Der Angeklagte mit seinem Verteidiger vor Gericht.

Vergewaltigungen am Bonner Bahnhof: Fünfeinhalb Jahre Haft

Das Bonner Landgericht hat einen 27-jährigen Angeklagten wegen zwei Vergewaltigungen und Körperverletzungen zu fünfeinhalb Jahren Haft verurteilt.

Eine dritte angeklagte Vergewaltigung mit einem 46-jährigen Opfer, ebenfalls am Bonner Hauptbahnhof, wurde wegen „schwieriger Beweislage“ im Hinblick auf die beiden anderen Gewalttaten eingestellt.

Täter hat seine Opfer in Drogenszene angesprochen

Der langjährige Junkie hatte seine späteren Opfer - im Alter von 52, 46 und 51 Jahren - in der Drogenszene angesprochen und sie an versteckte Orte an den Bahngleisen oder auch in eine Fußgängerunterführung geführt und sie dort gegen ihren Willen missbraucht.

Einlassung wurde als Schutzbehauptung bewertet

Der Angeklagte hatte im Prozess zunächst behauptet, dass er sich an zwei Begegnungen gar nicht erinnern könne, oder dass  - wie im dritten Fall - angeblich gemeinsamer Kokainkonsum sowie Sex für 30 Euro vereinbart worden seien.

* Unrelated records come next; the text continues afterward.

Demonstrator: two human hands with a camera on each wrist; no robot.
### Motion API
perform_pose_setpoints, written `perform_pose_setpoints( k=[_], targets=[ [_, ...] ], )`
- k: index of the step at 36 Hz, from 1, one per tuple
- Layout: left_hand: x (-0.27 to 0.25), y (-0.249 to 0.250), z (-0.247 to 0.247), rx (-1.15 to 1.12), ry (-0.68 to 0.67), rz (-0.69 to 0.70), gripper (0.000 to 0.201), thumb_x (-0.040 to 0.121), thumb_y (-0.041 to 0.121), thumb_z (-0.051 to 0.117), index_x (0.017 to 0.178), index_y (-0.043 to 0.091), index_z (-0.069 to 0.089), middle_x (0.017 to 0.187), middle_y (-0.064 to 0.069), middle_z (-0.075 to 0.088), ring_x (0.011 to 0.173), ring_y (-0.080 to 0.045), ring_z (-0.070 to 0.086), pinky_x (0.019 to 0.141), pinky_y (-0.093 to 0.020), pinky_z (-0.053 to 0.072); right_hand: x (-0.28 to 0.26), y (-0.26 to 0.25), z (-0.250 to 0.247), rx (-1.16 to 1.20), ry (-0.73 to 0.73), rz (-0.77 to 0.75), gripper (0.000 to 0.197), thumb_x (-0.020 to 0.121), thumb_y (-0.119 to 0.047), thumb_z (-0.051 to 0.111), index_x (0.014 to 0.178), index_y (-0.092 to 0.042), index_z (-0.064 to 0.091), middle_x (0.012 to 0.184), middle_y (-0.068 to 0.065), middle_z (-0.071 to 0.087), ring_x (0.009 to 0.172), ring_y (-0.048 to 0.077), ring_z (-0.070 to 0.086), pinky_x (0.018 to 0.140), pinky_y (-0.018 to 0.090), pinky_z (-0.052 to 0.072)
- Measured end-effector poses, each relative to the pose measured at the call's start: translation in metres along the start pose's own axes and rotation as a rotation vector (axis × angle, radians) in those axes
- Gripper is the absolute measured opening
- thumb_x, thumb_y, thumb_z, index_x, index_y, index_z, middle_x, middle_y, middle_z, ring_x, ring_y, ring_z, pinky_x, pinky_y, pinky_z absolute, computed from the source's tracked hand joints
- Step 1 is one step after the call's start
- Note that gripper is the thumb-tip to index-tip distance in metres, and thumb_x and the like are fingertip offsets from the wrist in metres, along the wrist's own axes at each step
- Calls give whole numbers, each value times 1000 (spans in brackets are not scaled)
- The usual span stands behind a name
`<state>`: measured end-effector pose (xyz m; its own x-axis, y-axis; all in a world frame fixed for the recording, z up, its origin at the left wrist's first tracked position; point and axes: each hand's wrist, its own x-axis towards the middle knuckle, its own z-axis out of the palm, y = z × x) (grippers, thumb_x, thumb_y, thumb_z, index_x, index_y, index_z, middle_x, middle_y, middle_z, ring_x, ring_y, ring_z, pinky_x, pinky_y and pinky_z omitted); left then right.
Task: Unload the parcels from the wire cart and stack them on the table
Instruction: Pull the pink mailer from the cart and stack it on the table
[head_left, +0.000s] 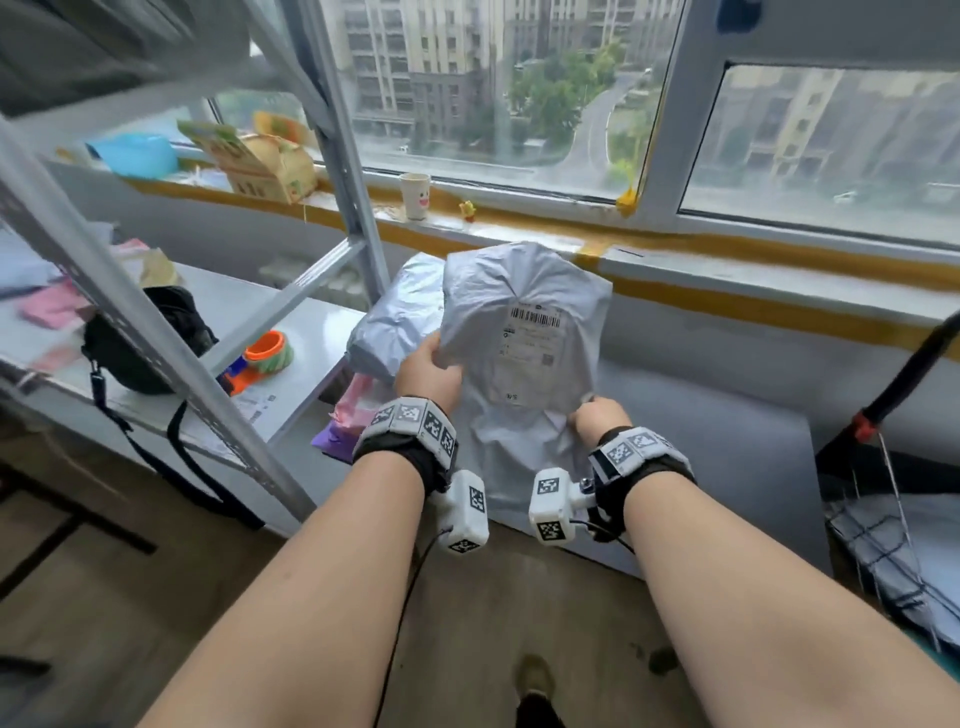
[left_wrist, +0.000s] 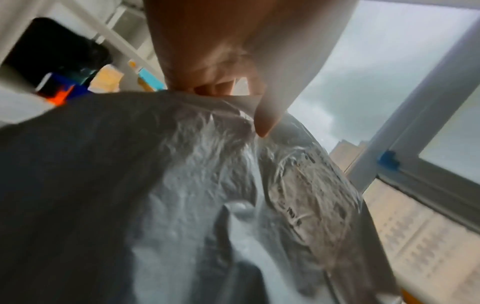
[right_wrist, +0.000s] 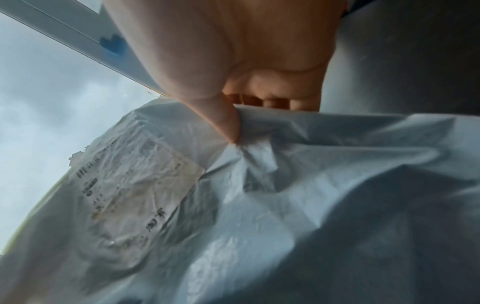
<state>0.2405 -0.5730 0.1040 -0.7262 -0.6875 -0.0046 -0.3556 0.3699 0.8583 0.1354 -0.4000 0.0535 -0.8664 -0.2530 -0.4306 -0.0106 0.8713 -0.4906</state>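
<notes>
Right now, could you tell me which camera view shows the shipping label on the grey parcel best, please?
The head view: the shipping label faces the camera whole, barcode sharp, on the grey parcel pinched by the left hand and right hand. Both wrist views show it slanted, crinkled and blurred.

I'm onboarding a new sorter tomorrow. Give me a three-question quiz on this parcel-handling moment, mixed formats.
1. True or false: both hands grip the same grey poly mailer.
2. The shipping label on that mailer faces: A) the person, B) the window, C) the floor.
3. Fill in: a second grey parcel lies to the held one's ____.

Key:
1. True. The left hand and right hand each pinch an edge.
2. A.
3. Left, by the metal shelving rack.
</notes>
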Motion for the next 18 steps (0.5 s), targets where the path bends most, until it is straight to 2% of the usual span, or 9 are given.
perform_pose_setpoints(
  k=[3, 6, 8, 11, 12, 15, 18],
  targets=[
    [32, 5, 0, 158, 7, -45, 67, 83, 10, 52, 145, 32, 36, 122, -10, 62, 110, -31, 58, 96, -35, 46, 30, -23, -3, -79, -38, -40, 39, 102, -8, 32, 135, 3, 49, 139, 21, 48, 130, 32, 44, 102, 30, 35],
    [68, 13, 4, 279, 31, -91, 76, 85, 11, 54, 151, 23, 18, 137, -16, 48, 121, -34, 50, 99, -38, 41, 61, -55, -10, -179, -60, -85, 40, 101, -6, 34, 139, 2, 46, 141, 20, 47, 131, 32, 44, 103, 32, 36],
    [88, 14, 6, 331, 59, -106, 78, 83, 10, 55, 150, 18, 17, 139, -18, 44, 124, -35, 46, 100, -39, 40, 79, -76, -14, -251, -68, -126, 44, 99, -4, 40, 142, 0, 42, 143, 18, 46, 131, 32, 45, 104, 35, 38],
    [114, 12, 3, 370, 94, -98, 81, 81, 7, 55, 150, 17, 15, 139, -18, 42, 125, -34, 45, 102, -40, 40, 100, -103, -17, -339, -119, -156, 54, 98, -6, 43, 148, 4, 25, 145, 19, 43, 131, 33, 45, 104, 38, 39],
    [121, 10, 0, 393, 102, -93, 81, 81, 7, 55, 150, 17, 15, 139, -18, 40, 125, -35, 44, 103, -40, 39, 104, -111, -18, -363, -135, -164, 52, 99, -6, 41, 148, 5, 25, 144, 19, 43, 131, 33, 45, 104, 38, 38],
    [144, 4, -9, 457, 110, -61, 82, 81, 6, 55, 150, 20, 14, 137, -18, 38, 125, -36, 43, 105, -41, 37, 119, -131, -16, -424, -164, -176, 39, 102, -9, 34, 137, 4, 44, 142, 17, 47, 130, 31, 46, 103, 34, 37],
    [172, 0, -17, 486, 95, -47, 80, 81, 5, 53, 150, 23, 17, 136, -16, 39, 123, -35, 44, 105, -41, 38, 127, -150, -13, -458, -180, -190, 38, 103, -11, 33, 136, 2, 48, 142, 17, 47, 130, 30, 46, 104, 34, 37]
  ],
)
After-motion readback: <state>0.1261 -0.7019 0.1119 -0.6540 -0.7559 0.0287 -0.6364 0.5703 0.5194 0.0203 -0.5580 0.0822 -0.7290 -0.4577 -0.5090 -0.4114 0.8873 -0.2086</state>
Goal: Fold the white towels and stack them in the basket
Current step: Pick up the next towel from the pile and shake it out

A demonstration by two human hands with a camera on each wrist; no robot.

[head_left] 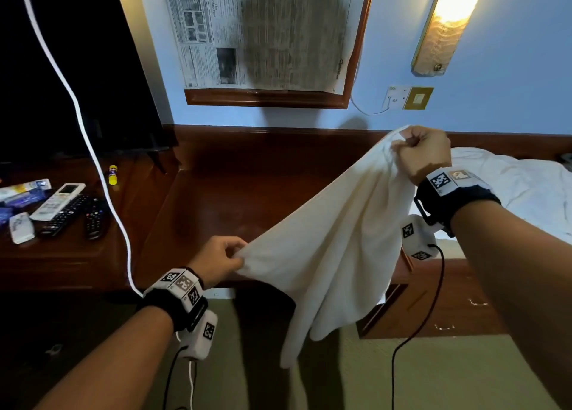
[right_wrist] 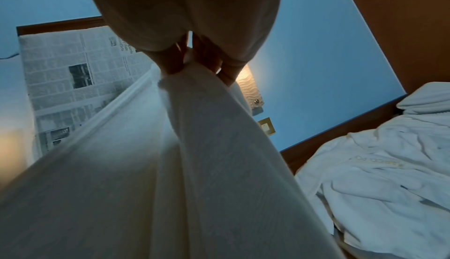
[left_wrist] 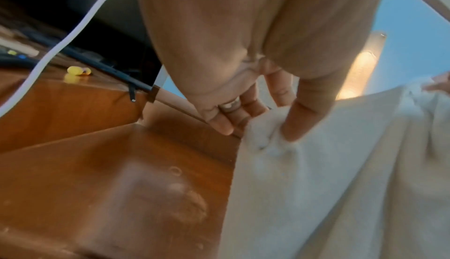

Nach der glaubhaften Zeugenaussage des 51-jährigen Opfers - so hieß es im Urteil - sei seine Einlassung widerlegt und als Schutzbehauptung zu bewerten. Schließlich sei er durch DNA-Spuren, die nach den sexuellen Übergriffen bei allen drei Frauen gefunden wurden, überführt.  

Wegen seiner Drogen- und Alkoholabhängigkeit hat das Gericht zudem die Unterbringung in eine Entziehungsanstalt angeordnet.